El padre de Pascal Trarieux. ¿Cómo ha conseguido encontrarla? Si su cerebro no se hubiera vuelto tan lento, tal vez podría responder a esa pregunta, pero sus pensamientos no son más que imágenes fijas, congeladas, sin movimiento. Además, a esas alturas, ¿qué importancia tiene? Negociar, eso es lo que hay que hacer. Tiene que inventar una historia, algo creíble para que la deje salir de la jaula, y luego ya se las apañará. Alex empieza a recopilar algunos datos, pero no tiene tiempo de ir más allá en su reflexión. Acaba de aparecer una segunda rata.

Más gorda.

La cabecilla de la colonia, tal vez. De pelaje más oscuro.
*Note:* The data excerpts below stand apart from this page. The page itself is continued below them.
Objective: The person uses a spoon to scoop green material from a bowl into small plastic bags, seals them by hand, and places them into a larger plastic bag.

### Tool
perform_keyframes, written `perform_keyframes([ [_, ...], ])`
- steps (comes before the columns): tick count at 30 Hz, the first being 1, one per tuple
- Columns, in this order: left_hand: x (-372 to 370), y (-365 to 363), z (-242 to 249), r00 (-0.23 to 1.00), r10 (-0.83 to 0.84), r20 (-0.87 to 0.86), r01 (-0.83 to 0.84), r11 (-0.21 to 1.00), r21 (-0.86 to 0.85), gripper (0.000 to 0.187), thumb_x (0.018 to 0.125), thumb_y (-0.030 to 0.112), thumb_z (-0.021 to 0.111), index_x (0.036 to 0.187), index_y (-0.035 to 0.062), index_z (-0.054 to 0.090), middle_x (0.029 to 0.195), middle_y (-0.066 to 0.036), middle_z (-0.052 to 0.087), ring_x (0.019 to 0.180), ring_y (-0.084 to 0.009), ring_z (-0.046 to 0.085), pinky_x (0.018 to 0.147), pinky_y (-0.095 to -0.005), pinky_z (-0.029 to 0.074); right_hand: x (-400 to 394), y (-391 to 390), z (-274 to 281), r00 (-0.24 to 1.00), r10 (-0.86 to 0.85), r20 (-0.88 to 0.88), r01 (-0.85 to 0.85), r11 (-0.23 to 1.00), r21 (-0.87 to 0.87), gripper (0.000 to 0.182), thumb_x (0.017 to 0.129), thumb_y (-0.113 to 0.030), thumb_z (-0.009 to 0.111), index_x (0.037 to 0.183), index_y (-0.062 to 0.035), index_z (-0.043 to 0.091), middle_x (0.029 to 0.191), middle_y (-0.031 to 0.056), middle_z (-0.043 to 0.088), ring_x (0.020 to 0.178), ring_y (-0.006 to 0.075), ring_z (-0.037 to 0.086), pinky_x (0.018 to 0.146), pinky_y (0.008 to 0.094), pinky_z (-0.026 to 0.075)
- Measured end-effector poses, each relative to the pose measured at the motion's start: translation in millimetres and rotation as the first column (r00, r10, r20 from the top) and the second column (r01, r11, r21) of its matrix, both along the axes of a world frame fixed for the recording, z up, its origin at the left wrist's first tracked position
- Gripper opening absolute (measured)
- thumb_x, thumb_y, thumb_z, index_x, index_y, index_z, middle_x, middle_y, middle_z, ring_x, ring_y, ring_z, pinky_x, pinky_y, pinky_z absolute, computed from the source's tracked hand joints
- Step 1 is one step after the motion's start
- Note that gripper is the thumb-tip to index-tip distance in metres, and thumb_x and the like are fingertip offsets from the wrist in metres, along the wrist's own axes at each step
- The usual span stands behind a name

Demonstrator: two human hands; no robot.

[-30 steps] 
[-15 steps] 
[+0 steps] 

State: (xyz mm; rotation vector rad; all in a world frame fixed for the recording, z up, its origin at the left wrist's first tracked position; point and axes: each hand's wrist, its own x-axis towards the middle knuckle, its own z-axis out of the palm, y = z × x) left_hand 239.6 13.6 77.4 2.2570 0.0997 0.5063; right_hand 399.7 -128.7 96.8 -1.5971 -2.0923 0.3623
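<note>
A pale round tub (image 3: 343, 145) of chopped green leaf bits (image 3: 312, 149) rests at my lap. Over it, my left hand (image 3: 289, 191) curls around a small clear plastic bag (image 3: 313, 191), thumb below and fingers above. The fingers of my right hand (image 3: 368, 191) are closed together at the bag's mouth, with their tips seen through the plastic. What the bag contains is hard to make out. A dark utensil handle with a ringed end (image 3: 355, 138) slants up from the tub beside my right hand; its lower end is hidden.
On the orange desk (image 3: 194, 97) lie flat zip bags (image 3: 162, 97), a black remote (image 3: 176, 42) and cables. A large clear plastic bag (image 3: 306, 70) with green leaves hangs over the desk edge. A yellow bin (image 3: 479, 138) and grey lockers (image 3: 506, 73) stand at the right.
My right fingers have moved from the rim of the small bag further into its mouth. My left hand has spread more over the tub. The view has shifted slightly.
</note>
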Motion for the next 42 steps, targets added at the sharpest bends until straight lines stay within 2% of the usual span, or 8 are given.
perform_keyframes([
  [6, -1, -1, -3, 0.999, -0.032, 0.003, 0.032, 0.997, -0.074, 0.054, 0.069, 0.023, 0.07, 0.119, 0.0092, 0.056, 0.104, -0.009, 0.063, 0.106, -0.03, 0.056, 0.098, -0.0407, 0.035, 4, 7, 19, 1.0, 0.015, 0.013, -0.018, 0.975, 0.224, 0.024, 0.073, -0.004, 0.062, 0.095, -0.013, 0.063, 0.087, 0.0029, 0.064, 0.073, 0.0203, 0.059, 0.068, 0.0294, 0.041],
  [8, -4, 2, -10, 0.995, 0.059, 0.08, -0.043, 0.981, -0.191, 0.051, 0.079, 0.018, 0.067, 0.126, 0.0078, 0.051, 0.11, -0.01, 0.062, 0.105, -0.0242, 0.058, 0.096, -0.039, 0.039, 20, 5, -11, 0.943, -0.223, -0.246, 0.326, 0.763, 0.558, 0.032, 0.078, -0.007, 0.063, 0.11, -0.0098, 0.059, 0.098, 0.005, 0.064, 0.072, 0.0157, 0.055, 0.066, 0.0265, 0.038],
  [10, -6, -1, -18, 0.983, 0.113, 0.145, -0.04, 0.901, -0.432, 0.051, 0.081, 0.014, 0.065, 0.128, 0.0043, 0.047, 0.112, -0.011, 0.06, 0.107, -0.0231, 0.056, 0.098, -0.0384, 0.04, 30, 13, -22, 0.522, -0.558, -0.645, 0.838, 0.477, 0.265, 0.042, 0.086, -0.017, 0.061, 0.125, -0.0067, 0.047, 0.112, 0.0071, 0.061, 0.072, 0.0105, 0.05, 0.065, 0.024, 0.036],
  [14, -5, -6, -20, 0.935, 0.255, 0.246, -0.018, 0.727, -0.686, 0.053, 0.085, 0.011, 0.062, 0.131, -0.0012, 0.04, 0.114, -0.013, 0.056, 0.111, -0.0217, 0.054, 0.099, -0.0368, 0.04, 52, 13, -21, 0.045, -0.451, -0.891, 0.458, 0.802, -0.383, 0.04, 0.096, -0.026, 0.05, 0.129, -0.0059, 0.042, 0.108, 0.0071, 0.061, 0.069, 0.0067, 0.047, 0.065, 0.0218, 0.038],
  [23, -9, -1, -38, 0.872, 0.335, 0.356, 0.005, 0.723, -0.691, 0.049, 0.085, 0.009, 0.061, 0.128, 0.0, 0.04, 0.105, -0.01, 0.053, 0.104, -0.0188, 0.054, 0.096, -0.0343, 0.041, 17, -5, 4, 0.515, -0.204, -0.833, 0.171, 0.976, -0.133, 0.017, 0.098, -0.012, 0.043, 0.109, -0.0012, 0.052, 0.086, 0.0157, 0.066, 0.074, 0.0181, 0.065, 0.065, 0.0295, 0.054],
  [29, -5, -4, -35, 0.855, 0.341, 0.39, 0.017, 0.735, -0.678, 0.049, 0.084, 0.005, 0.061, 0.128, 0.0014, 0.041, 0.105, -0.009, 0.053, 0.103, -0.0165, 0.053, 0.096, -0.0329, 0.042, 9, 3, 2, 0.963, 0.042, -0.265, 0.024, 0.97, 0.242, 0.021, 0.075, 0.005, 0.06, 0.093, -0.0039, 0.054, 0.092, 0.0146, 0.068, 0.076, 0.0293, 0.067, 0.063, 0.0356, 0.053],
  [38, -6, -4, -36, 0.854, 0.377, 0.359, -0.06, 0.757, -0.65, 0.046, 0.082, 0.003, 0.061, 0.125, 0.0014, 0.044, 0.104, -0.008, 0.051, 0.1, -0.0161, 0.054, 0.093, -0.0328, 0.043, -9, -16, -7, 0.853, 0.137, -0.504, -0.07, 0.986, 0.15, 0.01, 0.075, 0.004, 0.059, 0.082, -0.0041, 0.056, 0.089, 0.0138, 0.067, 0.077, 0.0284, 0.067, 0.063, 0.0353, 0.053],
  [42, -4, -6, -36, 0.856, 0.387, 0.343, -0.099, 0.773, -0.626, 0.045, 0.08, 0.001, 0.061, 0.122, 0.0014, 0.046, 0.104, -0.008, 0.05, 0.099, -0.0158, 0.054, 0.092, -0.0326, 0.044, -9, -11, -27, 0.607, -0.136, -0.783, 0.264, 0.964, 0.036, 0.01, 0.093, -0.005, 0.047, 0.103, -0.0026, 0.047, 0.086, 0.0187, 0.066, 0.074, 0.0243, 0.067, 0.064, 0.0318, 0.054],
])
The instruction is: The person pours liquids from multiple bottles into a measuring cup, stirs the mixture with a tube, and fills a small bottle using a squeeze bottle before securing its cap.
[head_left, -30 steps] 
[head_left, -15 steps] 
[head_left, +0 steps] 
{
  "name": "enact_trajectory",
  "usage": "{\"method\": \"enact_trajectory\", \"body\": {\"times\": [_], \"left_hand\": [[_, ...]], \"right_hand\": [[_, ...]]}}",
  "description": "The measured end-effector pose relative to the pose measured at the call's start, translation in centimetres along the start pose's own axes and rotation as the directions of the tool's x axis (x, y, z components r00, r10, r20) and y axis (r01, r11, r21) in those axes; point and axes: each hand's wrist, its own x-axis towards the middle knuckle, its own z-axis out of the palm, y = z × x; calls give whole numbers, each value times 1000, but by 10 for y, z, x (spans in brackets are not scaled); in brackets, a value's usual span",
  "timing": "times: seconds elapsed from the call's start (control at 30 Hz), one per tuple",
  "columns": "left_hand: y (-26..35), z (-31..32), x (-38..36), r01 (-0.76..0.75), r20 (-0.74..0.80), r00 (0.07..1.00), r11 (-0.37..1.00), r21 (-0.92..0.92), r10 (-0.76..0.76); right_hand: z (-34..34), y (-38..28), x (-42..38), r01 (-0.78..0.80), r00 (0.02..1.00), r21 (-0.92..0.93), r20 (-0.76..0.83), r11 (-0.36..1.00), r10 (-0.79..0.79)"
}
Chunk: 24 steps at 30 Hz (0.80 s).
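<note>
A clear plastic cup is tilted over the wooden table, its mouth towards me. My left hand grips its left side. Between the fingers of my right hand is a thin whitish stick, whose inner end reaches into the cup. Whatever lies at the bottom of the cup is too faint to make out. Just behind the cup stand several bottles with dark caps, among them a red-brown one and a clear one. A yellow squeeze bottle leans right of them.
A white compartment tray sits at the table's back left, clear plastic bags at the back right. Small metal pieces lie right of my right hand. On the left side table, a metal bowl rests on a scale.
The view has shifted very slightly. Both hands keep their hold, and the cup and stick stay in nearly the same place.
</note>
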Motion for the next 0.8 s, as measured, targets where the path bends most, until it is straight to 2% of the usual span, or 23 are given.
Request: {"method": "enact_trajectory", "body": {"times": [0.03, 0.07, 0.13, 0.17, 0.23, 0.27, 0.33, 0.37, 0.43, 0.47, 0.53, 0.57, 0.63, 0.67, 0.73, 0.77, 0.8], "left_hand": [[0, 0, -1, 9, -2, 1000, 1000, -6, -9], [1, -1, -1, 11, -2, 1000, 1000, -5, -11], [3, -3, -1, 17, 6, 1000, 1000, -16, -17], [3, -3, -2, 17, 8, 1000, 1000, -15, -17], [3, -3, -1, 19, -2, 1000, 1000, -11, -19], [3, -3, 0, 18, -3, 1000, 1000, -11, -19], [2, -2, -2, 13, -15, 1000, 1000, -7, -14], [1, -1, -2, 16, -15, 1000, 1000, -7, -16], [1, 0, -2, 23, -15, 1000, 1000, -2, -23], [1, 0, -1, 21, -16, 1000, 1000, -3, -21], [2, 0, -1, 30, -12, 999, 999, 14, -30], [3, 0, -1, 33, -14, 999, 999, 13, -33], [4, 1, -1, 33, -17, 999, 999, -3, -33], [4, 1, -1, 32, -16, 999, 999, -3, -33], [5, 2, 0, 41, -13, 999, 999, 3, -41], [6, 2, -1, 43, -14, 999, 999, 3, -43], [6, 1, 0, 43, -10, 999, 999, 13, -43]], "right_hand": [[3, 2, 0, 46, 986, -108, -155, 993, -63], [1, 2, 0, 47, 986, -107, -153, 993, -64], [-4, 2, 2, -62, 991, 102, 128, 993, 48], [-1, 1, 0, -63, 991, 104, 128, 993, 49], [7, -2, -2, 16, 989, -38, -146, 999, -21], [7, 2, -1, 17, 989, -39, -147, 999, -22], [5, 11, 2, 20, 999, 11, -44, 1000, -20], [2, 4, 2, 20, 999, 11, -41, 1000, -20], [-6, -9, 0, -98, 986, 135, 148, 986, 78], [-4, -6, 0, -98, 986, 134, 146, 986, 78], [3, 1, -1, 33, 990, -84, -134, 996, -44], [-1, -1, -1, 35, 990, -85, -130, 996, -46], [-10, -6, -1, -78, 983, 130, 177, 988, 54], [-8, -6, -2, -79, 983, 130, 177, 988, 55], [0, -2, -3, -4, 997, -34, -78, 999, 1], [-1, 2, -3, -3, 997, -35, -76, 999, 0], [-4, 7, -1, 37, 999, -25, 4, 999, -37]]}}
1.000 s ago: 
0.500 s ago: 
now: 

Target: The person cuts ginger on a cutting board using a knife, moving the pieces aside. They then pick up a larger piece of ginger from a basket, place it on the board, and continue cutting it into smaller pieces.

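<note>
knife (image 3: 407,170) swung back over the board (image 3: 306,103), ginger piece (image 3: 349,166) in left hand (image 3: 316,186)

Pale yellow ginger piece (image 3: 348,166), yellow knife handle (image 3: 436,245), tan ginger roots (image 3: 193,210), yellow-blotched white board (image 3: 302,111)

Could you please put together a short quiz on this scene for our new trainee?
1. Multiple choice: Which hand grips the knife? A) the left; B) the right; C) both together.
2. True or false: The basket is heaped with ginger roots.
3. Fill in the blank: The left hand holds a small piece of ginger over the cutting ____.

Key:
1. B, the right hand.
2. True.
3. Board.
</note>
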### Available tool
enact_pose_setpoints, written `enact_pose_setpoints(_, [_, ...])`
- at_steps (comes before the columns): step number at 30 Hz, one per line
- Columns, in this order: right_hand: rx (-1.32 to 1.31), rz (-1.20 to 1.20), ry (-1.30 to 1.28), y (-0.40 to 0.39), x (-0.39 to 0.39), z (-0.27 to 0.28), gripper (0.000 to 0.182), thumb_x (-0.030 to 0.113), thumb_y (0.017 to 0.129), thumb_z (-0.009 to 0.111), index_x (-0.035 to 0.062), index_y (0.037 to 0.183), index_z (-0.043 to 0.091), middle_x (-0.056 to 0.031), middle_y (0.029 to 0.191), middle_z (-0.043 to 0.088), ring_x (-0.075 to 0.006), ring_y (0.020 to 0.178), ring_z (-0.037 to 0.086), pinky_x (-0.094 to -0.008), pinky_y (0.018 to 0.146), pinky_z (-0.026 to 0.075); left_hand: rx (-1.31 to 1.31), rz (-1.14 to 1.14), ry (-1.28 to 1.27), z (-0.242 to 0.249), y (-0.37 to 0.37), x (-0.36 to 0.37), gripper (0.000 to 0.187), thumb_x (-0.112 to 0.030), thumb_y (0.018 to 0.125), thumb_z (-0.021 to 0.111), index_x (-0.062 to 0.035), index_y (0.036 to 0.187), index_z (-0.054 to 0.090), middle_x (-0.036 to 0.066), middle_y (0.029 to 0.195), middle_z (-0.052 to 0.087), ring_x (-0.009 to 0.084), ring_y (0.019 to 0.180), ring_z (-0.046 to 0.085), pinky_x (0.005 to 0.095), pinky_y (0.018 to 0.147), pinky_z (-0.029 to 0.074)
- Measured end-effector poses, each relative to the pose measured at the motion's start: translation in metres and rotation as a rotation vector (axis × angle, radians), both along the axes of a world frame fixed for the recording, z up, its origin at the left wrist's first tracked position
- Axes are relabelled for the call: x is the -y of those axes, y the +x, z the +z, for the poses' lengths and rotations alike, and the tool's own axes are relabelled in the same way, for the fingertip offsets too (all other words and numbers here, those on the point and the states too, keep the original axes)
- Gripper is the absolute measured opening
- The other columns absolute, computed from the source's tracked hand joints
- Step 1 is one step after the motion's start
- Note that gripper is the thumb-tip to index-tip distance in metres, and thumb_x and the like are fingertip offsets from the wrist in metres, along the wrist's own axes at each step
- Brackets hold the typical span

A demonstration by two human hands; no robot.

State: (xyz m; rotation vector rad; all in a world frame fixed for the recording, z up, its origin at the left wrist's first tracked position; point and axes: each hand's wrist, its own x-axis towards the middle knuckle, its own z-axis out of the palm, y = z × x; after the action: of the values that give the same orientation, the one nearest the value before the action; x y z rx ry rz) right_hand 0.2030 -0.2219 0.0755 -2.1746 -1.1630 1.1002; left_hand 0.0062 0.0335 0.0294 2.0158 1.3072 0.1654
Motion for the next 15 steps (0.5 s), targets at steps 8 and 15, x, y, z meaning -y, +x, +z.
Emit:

Y no ha llegado por la cuerda que sostiene la cesta, sino por la que sujeta la jaula, hasta detenerse sobre la cabeza de Alex, y esta, contrariamente a su compañera, no ha dado muestras de retroceder cuando ha gritado y le ha lanzado juramentos. La rata ha seguido descendiendo hacia la jaula con pequeños movimientos vivos, intermitentes, ha apoyado las patas delanteras sobre la tabla de la tapa, y Alex ha distinguido su fuerte olor. Es una rata gorda, de pelaje reluciente, con bigotes muy largos, ojos muy negros y una cola interminable que por un instante se ha colado entre las tablas y ha rozado el hombro de Alex.

Grita. La rata se ha vuelto hacia ella, sin precipitarse, y luego ha seguido su camino por la tabla en varias idas y venidas. De vez en cuando se detiene y la mira fijamente, y luego prosigue su marcha. Diríase que está calculando su siguiente paso. Alex, inquieta, la sigue con la mirada, sin aliento y con el corazón desbocado.

«Es mi olor —piensa—. Huelo a mierda, a orines y a vómito. Ha olido la carroña».

La rata está erguida sobre sus patas traseras, olisqueando en derredor.

Alex sigue la cuerda con la mirada.

Un nuevo grupo de ratas se prepara para iniciar el descenso.